Exercise brief
The lines you return should be those containing the string "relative", taken from the data below.

Data shown
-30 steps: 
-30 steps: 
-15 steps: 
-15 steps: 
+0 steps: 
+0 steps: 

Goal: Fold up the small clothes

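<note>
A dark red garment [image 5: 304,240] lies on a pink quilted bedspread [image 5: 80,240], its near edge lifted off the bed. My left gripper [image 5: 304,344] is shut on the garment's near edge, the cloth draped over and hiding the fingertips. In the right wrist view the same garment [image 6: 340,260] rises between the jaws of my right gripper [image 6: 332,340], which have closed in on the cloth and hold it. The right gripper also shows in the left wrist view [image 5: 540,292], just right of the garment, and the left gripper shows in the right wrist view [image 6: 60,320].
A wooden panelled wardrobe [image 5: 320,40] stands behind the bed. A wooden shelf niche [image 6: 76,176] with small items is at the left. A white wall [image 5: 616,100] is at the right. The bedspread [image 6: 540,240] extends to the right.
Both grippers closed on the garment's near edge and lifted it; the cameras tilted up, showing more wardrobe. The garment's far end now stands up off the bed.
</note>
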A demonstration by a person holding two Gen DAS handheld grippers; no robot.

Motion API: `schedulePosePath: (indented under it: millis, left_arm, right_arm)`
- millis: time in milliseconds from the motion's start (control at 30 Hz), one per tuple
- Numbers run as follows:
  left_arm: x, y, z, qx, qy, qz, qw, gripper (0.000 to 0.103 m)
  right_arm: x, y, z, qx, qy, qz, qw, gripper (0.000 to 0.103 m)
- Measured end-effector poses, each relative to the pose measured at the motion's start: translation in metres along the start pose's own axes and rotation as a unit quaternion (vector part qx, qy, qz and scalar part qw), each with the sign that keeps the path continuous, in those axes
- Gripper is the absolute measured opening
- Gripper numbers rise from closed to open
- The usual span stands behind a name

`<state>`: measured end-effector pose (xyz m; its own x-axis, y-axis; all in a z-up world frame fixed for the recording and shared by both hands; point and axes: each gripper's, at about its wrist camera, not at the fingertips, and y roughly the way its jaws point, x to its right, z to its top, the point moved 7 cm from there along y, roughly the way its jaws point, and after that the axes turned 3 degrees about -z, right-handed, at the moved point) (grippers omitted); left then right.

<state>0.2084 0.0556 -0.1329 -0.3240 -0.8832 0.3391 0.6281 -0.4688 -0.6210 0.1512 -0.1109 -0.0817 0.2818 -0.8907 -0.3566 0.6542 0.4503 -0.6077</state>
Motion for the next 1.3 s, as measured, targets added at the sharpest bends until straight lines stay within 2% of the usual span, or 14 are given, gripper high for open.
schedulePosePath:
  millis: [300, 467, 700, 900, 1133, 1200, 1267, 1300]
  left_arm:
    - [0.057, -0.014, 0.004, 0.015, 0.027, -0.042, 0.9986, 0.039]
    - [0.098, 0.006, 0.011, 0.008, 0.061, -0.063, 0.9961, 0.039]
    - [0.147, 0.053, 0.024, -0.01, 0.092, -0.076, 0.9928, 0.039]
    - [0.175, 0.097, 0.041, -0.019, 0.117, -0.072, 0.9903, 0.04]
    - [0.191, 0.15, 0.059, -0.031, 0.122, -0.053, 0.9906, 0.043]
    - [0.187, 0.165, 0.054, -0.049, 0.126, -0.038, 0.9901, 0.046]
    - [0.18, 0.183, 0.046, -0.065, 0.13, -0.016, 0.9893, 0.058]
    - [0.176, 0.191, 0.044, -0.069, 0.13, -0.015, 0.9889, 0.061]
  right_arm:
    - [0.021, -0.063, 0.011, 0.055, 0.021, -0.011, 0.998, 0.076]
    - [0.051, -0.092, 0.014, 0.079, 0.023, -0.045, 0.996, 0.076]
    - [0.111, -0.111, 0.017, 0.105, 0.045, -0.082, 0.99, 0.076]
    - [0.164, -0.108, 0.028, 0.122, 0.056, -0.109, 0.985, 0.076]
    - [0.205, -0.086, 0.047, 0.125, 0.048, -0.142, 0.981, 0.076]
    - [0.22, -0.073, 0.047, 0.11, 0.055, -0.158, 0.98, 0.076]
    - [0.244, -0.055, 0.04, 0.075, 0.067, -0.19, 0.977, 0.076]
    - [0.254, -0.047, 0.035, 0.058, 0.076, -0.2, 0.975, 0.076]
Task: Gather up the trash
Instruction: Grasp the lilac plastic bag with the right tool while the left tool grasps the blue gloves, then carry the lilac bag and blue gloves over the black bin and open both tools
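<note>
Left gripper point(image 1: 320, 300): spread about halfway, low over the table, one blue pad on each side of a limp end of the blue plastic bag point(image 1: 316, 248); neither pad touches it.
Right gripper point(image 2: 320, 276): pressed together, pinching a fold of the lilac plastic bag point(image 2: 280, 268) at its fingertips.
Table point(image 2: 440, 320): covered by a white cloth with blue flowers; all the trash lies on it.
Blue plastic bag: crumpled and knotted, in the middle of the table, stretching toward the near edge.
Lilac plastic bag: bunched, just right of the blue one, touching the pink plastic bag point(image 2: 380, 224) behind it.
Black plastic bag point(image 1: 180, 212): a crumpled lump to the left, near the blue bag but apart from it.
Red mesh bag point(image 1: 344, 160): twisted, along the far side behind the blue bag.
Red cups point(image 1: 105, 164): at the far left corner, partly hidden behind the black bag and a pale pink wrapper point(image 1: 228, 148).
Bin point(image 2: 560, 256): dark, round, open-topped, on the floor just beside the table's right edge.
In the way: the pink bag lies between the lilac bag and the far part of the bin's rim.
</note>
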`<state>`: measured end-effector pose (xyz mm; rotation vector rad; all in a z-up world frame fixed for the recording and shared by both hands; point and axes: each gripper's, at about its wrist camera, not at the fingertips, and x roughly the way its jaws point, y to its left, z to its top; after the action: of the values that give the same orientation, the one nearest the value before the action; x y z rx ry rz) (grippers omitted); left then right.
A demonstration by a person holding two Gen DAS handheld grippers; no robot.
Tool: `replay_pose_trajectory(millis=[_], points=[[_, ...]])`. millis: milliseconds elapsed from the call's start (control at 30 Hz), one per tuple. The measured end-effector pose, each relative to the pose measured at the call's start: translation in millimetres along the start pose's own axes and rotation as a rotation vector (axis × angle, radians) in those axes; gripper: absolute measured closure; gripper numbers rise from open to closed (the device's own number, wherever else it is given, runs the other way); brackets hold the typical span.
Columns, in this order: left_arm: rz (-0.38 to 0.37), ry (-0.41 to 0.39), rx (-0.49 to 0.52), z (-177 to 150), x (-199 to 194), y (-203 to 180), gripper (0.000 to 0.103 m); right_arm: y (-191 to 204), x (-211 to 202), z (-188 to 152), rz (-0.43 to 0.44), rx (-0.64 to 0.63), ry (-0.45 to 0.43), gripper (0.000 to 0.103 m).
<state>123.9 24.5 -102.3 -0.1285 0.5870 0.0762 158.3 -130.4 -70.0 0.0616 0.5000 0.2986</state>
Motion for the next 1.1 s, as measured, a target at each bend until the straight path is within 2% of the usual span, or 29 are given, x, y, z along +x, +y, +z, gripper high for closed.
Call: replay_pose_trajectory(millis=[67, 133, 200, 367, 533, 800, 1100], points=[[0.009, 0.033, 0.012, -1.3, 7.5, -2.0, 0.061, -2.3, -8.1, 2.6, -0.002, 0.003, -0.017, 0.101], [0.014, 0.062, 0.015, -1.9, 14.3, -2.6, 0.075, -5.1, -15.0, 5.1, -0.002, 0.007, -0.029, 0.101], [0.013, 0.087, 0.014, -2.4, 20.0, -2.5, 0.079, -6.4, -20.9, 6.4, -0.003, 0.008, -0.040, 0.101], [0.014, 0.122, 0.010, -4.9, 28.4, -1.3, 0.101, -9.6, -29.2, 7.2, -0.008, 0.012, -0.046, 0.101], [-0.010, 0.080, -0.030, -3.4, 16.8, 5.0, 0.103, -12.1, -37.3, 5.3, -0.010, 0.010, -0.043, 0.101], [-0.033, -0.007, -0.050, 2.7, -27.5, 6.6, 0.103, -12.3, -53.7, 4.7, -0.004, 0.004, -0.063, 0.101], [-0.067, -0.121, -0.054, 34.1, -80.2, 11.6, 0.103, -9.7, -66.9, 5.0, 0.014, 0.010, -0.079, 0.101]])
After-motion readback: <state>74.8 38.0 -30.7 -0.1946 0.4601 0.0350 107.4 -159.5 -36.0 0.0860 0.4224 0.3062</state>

Response area
- Measured end-effector poses, each relative to the pose measured at the motion's start: translation in metres along the start pose's own axes and rotation as a unit quaternion (vector part qx, qy, qz and scalar part qw), each with the sign that keeps the path continuous, in those axes
Tool: `replay_pose_trajectory(millis=[_], points=[[_, ...]])`. millis: milliseconds elapsed from the call's start (control at 30 Hz), one per tuple. The measured end-effector pose, each relative to the pose measured at the call's start: translation in millimetres along the start pose's own axes and rotation as a rotation vector (axis × angle, radians) in those axes; gripper: absolute measured closure; gripper numbers rise from open to closed (the device's own number, wherever else it is given, runs the other way); brackets hold the typical span.

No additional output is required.